Le biopic sur le champion de boxe Kim Deuk-Gu, qui mourut sous les coups du champion du monde Ray Mancini.

Après le succès de Friend, Kwak Kyung-Taek revient avec cette adaptation de la vie de Kim Deuk-Gu. A travers l’histoire du boxeur, Kwak Kyung-Taek décrit le parcours d’un jeune homme pauvre devenu une figure emblématique de toute une génération grâce à une volonté inébranlable et un travail acharné. Entre scènes d’action impressionnantes et envolées patriotiques lourdingues, Champion nous laisse des impression mitigées. Reste l’interprétation de Yoo Oh-Sung, très inspiré dans le rôle du boxeur.

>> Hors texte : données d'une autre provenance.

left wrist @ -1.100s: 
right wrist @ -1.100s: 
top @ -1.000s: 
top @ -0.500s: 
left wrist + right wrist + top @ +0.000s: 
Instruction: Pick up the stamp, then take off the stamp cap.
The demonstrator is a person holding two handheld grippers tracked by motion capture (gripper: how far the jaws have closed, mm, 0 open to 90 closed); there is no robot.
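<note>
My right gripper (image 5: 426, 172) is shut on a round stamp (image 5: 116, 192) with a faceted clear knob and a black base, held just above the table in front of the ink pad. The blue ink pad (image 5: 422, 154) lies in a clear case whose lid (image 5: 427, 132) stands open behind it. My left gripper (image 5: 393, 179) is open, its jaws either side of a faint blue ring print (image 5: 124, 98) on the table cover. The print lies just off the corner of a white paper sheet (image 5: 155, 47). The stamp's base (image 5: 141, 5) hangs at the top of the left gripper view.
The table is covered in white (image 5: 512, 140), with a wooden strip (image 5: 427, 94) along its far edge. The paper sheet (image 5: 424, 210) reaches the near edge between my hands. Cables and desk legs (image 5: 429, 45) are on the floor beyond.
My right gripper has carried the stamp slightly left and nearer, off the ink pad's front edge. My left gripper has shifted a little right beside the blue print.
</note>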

Champion (film coréen) : l'acteur Yoo Oh Sung

Quand on parle de film de boxe, la référence est bien évidemment Rocky (John G. Avildsen), qui explore les coulisses peu reluisants du milieu et dresse un tableau social pessimiste. Si vous attendez une sorte de Rocky à la coréenne, il est préférable de revoir vos espoirs à la baisse. passant à côté de la dimension sociale qu’il aurait pu développer à travers l’histoire de Kim Deuk-Gu, le réalisateur Kwak Kyung-Taek (Friend) préfère jouer la carte du patriotisme à fond les manettes en appuyant les moments de gloire de son héros à grand renfort de musique pompeuse et de discours grandiloquents. Ces procédés ont fait leurs preuve pour plomber l’impact émotionnel d’un film, surtout quand la narration ne prend strictement aucun risque.

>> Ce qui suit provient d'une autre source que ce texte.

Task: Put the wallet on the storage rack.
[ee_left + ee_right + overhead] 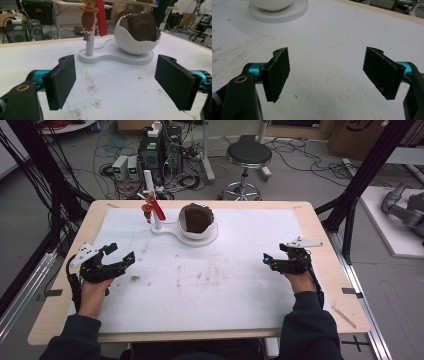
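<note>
Toy: a small cowboy toy (87,21) hung on the white post (89,45), just left of the white bowl (136,37).
Bowl: it looked like a cracked egg, with a brown thing (142,26) inside, near the far edge of the table (320,240).
Left tongs: the left gripper (111,261) sat near and left of the bowl, wide open, holding nothing.
Right tongs: the right gripper (274,262) sat near and right of the bowl, wide open, empty too.
Way to go: the toy was ahead of both; the left one looked a bit nearer.
Post: it stood straight up.
Room: the white mat (210,285) between the tongs and the bowl was bare.
</note>
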Demonstrator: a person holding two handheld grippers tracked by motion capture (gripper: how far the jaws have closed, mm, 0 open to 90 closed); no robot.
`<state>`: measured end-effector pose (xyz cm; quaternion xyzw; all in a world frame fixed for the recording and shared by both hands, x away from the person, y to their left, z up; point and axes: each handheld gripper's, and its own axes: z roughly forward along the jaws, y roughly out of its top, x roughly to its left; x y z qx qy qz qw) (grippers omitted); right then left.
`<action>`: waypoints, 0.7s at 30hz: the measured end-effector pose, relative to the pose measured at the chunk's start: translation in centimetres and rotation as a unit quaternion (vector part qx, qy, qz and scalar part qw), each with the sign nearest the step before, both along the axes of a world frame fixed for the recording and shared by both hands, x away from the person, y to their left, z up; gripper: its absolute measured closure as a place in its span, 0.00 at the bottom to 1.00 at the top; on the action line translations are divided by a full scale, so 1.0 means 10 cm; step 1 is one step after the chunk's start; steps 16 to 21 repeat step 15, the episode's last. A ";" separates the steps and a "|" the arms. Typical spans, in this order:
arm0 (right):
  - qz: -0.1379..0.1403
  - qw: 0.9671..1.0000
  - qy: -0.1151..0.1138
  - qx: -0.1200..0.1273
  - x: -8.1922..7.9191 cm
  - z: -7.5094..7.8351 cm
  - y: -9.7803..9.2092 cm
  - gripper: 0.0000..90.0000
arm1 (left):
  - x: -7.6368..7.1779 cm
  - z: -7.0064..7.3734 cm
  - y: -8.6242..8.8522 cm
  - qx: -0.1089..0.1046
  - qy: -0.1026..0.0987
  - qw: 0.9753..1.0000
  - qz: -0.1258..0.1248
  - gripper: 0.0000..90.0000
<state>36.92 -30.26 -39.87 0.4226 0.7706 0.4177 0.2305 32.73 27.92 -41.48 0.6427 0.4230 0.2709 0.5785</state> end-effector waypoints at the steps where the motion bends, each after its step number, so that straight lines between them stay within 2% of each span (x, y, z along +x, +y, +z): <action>1: 0.000 1.000 0.000 0.000 0.00 0.00 0.00 0.24 | 0.00 0.00 0.00 -0.001 0.000 1.000 0.001 0.19; 7: 0.002 1.000 0.006 -0.006 0.03 -0.03 0.01 0.24 | 0.01 -0.01 0.01 0.000 0.001 1.000 0.000 0.19; 15: -0.004 1.000 0.002 0.006 -0.01 -0.01 -0.04 0.24 | 0.05 0.00 -0.05 0.003 -0.005 1.000 -0.007 0.19; 21: -0.004 1.000 0.002 0.006 -0.01 -0.01 -0.04 0.24 | 0.05 0.00 -0.05 0.003 -0.005 1.000 -0.007 0.19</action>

Il nous faut tout de même reconnaître à ce Champion quelques qualités indiscutables. L’une d’entre elles s’impose au premier coup d’œil : l’acteur Yoo Oh-Sung (Friend, Attack the Gas Station) est bluffant dans le rôle de Kim Deuk-Gu. Il impressionne bien entendu dans les scènes d’action, qui ont nécessité une préparation que l’on devine intense. Il se révèle tout aussi excellent dans les scènes dramatiques, habité qu’il est par son personnage. Quel dommage que le scénario ne lui permette pas d’aller plus loin dans la complexité. Nous sommes loin du très beau Ali de Michael Mann, qui apportait plus de complexité à son héros boxeur.

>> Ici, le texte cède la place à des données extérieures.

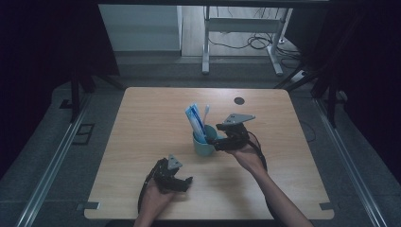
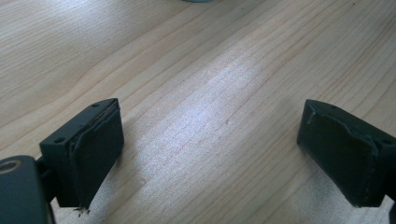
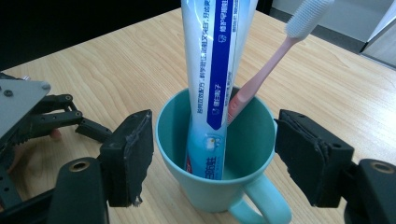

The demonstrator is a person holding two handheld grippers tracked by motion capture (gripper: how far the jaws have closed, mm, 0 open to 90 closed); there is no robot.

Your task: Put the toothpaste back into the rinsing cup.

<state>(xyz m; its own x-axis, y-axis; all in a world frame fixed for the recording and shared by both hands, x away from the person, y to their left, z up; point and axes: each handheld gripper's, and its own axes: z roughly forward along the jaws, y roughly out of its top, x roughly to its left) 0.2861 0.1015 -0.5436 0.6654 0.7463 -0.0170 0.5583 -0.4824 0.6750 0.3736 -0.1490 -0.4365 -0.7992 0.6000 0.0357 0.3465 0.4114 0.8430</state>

L’autre qualité réside dans les scènes de boxe, d’une rare fluidité et d’une violence incroyable de réalisme. Kwak Kyung-Taek a visiblement l’intention de nous faire vivre ces combats de boxe, allant jusqu’à utiliser des plans subjectifs qui permettent de voir à travers les yeux des combattants et de percevoir l’impact des coups. Quant aux chorégraphies, nous les devons au directeur d’action Jeong Du-Hong – mais que serait le cinéma d’action coréen sans lui ? – qui interprète aussi Lee Sang-Bok dans le film. Ajoutons à ces atouts une photographie élégante et une belle reconstitution de l’ambiance d’une époque.

Champion n’égalera pas les références du genre que sont Rocky, Raging Bull ou encore Ali, mais apporte une pièce non négligeable au genre du film de boxe.